Erdogan soll also vor allem keine neuen Probleme für die EU schaffen. Die angedrohten europäischen Sanktionen wegen des Gasstreits bleiben vorerst in der Schublade – dies könnte sich im Fall neuer Konfrontationen durch die Türkei aber wieder ändern, sagte Michel. Diese sanfte Warnung war das Maximum an Kritik beim ersten persönlichen Gespräch der EU-Führung mit Erdogan seit einem Jahr. Von der Leyen sagte zwar mit Blick auf die Unterdrückung Andersdenkender in der Türkei, Menschenrechte seien nicht verhandelbar. Auch sende der Ausstieg aus der Frauenrechtskonvention das falsche Signal. Doch dabei beließen es die Gäste.
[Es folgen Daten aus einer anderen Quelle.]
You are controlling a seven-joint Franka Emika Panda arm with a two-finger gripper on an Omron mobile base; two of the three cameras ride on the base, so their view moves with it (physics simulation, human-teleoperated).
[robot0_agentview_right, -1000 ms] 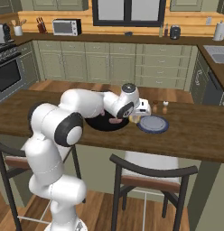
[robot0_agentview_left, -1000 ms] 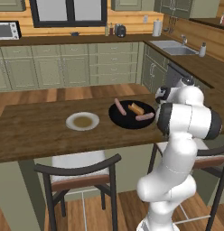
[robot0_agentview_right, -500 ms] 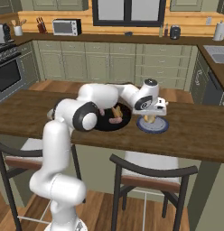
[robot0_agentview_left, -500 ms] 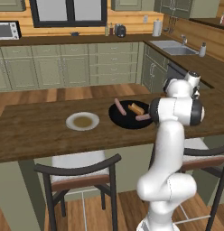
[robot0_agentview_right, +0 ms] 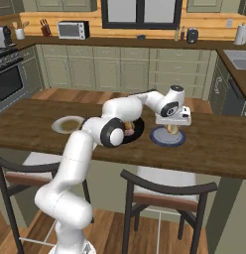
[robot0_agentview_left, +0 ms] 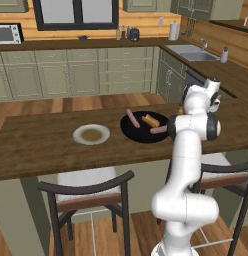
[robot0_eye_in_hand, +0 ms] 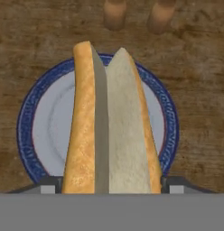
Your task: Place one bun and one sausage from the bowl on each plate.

Für Erdogan war der Besuch deshalb ein Erfolg. Selbstbewusst forderte der türkische Präsident nach Angaben seines Sprechers Ibrahim Kalin bei dem Treffen von der EU „konkrete Schritte“, um die Beziehungen zu verbessern. Den Einwand wegen der Frauenrechtskonvention parierte Erdogan etwa mit dem Satz, seine Regierung werde den Schutz für Frauen mit neuen Gesetzen stärken.

Das Urteil von Beobachtern und türkischen Erdogan-Gegnern über den Besuch fiel vernichtend aus. Die EU verstehe offenbar nicht, dass sie Erdogan mit der „Illusion eines positiven Momentums“ in den europäisch-türkischen Beziehungen einen großen Gefallen tue, kommentierte der amerikanische Türkei-Experte Nicholas Danforth auf Twitter. Der ehemalige türkische Parlamentsabgeordnete Suat Kiniklioglu schrieb, trotz aller Schönfärberei durch von der Leyen und Michel sei der Besuch ein „riesiger Fehlschlag“ gewesen. Lagodinsky sagte, die Reaktionen auf den Besuch sollten von der Leyen nachdenklich machen. Er forderte, die EU solle bei ihrem nächsten Türkei-Gipfel im Juni nicht nur das Verhalten der Türkei im östlichen Mittelmeer bewerten, sondern auch auf Bewegung Ankaras beim Thema Rechtsstaat bestehen, etwa durch die Rückkehr in die Frauenrechts-Konvention oder die Erfüllung von Europa-Urteilen.